Hostel polecany przez Lonely Planet, noc w dwuosobowym pokoju 15zł/os. Pomijam, że był nieciekawy, bo takiej cenie można wiele wybaczyć;).
Pokój przypominał celę więzienną, bo nie było w nim okna pomijając to wychodzące na korytarz;).
Główny plac w Lunahuanie.
Batmobile. Widziałam kilka takich i widocznie znak Batmana miał przyciągać klientów.
Trochę wyróżniający się z tłumu Tim, w kolejce po picarones.
Wspaniałe uliczne jedzenie. Aż miło było popatrzeć jak tej pani sprawnie szło lepienie pączków.
Zastanawiałam się, czy spośród pamiątek które te kobiety miały w koszykach, udaje im się sprzedać choćby jedną dziennie, zwłaszcza że konkurencja była spora, a turystów niewiele.
Obok rozstawiano kolejne stanowisko, ale już nie tak ciekawe jak to z pączkami.
Peruwiańskie pączki picarones z syropem. Porcja za złotówkę i niebo w gębie!
Ten region słynie z uprawy winorośli, co widać było zarówno po drodze jak i w samej Lunahuanie.
Była to niedziela palmowa i zaraz po przyjeździe trafiliśmy na idącą przez miasto małą procesję.
Po zachodzie słońca.

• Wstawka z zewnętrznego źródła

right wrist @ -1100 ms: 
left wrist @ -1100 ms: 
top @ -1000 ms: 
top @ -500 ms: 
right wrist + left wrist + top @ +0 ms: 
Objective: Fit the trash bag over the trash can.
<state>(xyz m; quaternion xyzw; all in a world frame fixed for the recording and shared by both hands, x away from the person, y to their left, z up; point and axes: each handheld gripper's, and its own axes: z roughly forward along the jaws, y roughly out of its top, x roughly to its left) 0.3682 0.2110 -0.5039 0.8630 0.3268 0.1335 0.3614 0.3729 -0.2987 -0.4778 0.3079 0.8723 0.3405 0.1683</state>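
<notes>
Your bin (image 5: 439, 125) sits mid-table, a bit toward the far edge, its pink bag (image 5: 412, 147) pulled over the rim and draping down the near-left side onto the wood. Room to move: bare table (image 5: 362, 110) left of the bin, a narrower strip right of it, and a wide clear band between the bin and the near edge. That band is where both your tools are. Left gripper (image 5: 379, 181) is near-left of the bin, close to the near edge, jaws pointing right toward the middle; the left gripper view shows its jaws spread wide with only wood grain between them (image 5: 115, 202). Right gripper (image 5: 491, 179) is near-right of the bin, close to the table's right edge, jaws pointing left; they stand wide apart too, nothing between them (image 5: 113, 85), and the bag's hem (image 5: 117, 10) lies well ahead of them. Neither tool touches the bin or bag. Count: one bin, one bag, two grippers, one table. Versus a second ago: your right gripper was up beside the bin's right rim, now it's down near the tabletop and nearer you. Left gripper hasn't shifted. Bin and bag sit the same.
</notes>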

W dole rzeka Canete.
Inca Kola, oczywiście…
Ten sklep wyglądał jak z XIX wieku.
W porze kolacji kilka razy przeszliśmy się główną ulicą, żeby wybrać restaurację, gdzie spróbujemy czegoś smacznego (i przy okazji obudzimy się następnego dnia). Wylądowaliśmy tu, gdzie dziadek oglądał TV, wnuczek wycierał szmatą stoły…

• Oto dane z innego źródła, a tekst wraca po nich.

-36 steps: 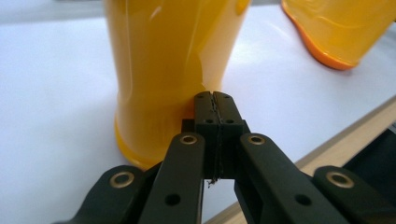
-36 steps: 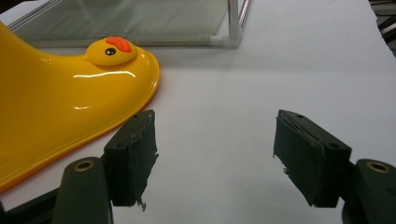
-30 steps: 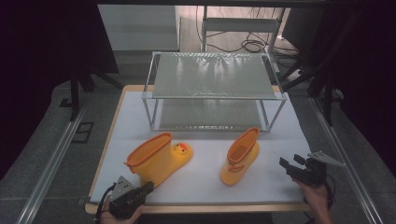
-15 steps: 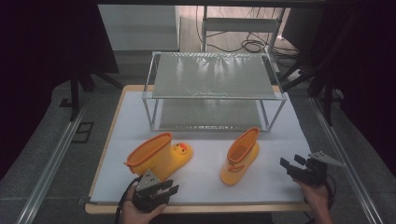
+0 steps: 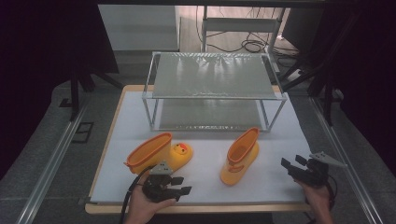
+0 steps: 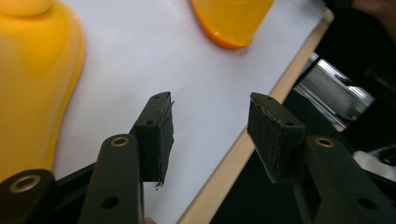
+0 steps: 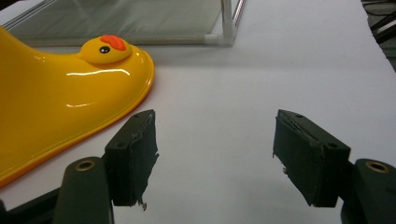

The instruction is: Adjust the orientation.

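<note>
White counter [image 5: 205,179] carrying wire shelf rack [image 5: 212,88] at twelve o'clock. Left duck boot [image 5: 156,153] lying at seven o'clock, right duck boot [image 5: 240,156] standing at five. Left tongs [image 5: 180,185] just beside the lying boot, freshly spread, pinching nothing. Right tongs [image 5: 290,165] at four o'clock, spread, empty.

two yellow rubber boots on the tabletop: one lying on its side [image 5: 156,156] with a duck face on the toe, one standing upright [image 5: 240,156]. one metal rack [image 5: 215,91] behind them, and it counts two shelves. two tools in play, the left tool [image 5: 180,185] and the right tool [image 5: 290,166], each with two black jaws. one white tabletop [image 5: 205,140] under it all.
</note>
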### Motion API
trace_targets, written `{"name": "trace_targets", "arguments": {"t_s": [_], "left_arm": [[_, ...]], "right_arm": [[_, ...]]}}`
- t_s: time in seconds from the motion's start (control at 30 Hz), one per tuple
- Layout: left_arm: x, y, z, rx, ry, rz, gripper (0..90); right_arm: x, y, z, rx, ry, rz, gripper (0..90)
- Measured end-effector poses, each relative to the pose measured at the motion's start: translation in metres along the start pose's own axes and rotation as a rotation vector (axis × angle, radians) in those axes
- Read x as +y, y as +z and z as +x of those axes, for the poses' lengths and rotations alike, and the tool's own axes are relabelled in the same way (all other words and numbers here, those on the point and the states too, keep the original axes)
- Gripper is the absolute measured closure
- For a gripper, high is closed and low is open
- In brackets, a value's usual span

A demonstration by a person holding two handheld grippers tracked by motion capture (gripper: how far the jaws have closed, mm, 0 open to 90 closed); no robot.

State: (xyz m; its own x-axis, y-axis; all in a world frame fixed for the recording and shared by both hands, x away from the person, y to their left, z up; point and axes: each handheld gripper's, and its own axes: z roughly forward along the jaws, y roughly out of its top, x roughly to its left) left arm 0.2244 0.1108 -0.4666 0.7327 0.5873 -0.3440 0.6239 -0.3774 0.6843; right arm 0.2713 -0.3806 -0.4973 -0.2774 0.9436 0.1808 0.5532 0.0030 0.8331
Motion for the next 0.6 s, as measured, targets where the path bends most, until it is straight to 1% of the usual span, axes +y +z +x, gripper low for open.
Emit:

….a synowa odkurzała rodzinną porcelanę;). Kuchnia była za ścianą z obrazem, a reszta domu chyba w głębi;).
Zamówiłam pstrąga z lokalnej rzeki z marynowaną cebulą i ryżem.
Tim spodziewał się czegoś innego, ale dostał makaron z kawałkiem wieprzowiny, juką i sosem warzywnym. Oba dania były dobre, a klimat restauracji super;).